[DATA SEGMENT — start]
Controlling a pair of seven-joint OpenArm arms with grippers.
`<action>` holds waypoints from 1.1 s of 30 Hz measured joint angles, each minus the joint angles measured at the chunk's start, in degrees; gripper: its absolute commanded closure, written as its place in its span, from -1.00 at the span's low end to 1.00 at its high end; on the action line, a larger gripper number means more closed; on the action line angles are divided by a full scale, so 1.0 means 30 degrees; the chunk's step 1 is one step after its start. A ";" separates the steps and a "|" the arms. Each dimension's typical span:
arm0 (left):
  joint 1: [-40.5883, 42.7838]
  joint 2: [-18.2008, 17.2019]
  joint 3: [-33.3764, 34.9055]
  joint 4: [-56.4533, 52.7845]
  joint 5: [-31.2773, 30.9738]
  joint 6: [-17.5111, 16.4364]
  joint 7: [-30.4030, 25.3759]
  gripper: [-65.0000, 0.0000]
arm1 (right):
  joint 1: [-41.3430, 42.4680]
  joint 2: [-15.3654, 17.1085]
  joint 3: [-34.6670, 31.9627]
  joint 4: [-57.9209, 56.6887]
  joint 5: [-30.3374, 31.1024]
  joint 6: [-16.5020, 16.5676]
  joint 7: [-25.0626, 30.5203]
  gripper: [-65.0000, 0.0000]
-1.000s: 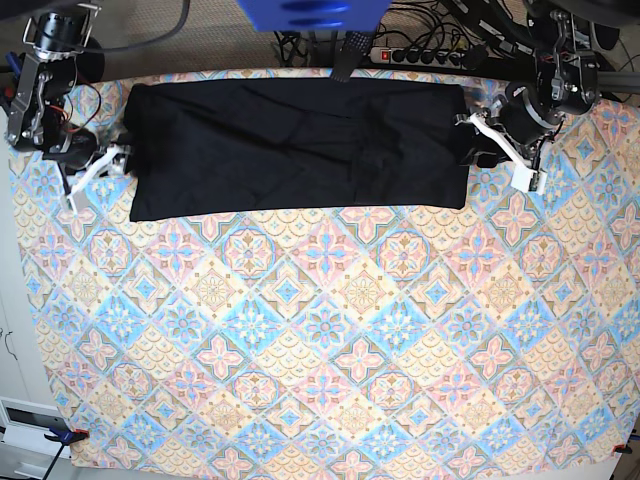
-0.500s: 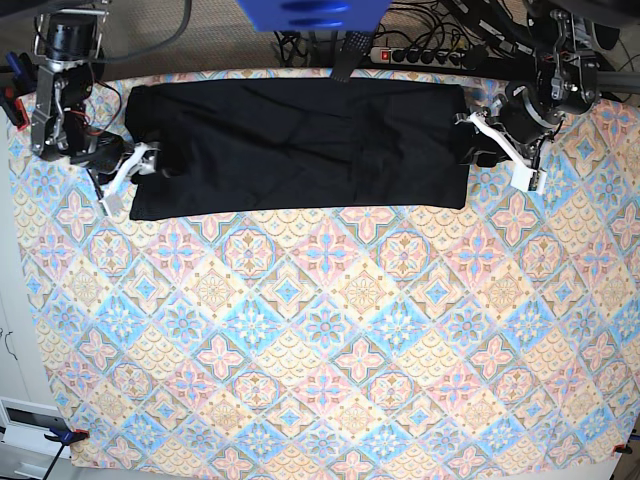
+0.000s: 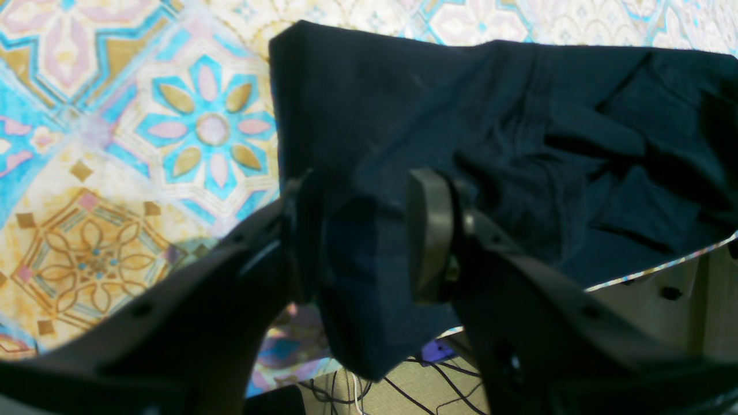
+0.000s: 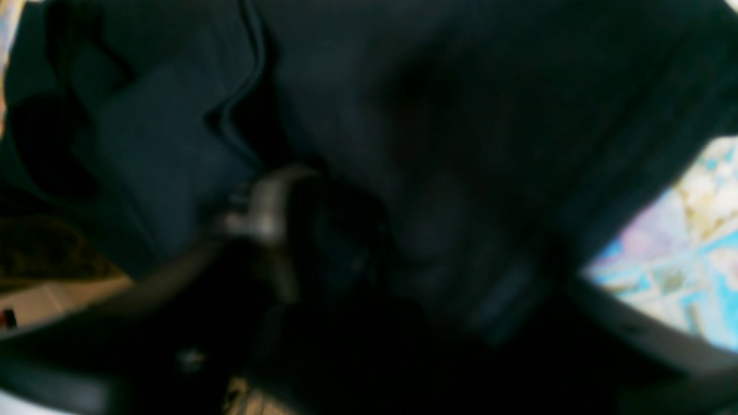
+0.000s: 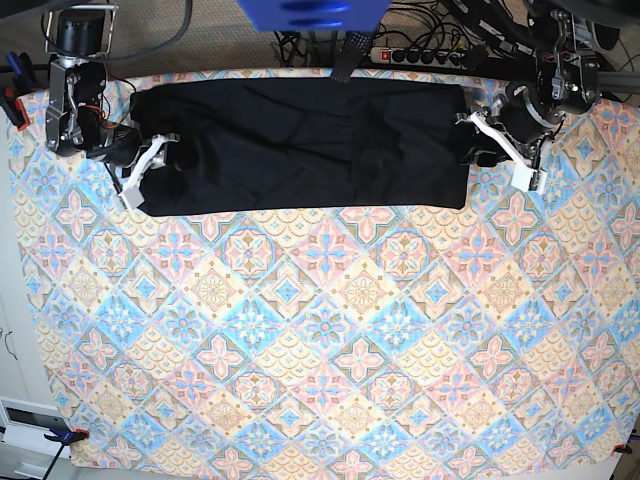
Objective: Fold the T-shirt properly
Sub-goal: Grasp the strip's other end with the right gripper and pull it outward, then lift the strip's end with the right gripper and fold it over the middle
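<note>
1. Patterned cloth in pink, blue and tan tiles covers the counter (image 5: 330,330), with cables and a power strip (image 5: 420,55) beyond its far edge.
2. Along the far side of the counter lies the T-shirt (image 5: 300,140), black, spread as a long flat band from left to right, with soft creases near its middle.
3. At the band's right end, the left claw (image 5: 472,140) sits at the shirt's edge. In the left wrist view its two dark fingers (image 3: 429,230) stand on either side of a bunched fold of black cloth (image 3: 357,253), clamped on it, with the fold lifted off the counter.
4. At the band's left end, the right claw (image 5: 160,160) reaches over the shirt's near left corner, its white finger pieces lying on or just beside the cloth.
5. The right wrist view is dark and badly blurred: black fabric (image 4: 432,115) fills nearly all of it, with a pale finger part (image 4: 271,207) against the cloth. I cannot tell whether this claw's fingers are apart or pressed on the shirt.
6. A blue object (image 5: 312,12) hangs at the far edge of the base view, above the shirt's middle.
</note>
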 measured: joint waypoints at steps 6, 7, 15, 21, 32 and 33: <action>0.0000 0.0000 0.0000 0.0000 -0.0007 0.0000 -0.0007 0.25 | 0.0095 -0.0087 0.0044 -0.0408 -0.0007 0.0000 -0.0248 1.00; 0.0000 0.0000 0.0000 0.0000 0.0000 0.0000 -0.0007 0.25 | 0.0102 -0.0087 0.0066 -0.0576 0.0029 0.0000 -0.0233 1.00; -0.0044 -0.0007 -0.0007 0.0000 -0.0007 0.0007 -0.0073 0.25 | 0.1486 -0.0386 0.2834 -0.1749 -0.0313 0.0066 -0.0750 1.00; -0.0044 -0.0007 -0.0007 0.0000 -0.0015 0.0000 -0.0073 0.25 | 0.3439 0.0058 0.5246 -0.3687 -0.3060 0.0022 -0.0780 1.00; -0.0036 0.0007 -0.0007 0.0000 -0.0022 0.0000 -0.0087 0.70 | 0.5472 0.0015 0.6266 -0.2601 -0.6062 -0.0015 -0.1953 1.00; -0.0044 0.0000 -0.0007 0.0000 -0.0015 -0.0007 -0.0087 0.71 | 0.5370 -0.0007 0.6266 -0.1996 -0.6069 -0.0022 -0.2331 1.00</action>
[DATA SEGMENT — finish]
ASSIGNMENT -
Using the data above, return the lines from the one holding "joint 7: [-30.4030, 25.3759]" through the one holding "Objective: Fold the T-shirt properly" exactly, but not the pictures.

YOUR RESPONSE -
  joint 7: [-30.4030, 25.3759]
  gripper: [-65.0000, 0.0000]
arm1 (right):
  joint 1: [-41.3430, 42.4680]
  joint 2: [-15.3654, 17.1085]
  joint 3: [-34.6670, 31.9627]
  joint 4: [-57.9209, 56.6887]
  joint 5: [-30.3374, 31.1024]
  joint 6: [-16.5020, 16.5676]
  joint 7: [-25.0626, 30.5203]
  gripper: [-65.0000, 0.0000]
-1.000s: 
-0.500s: 
+0.000s: 
+0.000s: 
+0.000s: 
Objective: Fold the T-shirt properly

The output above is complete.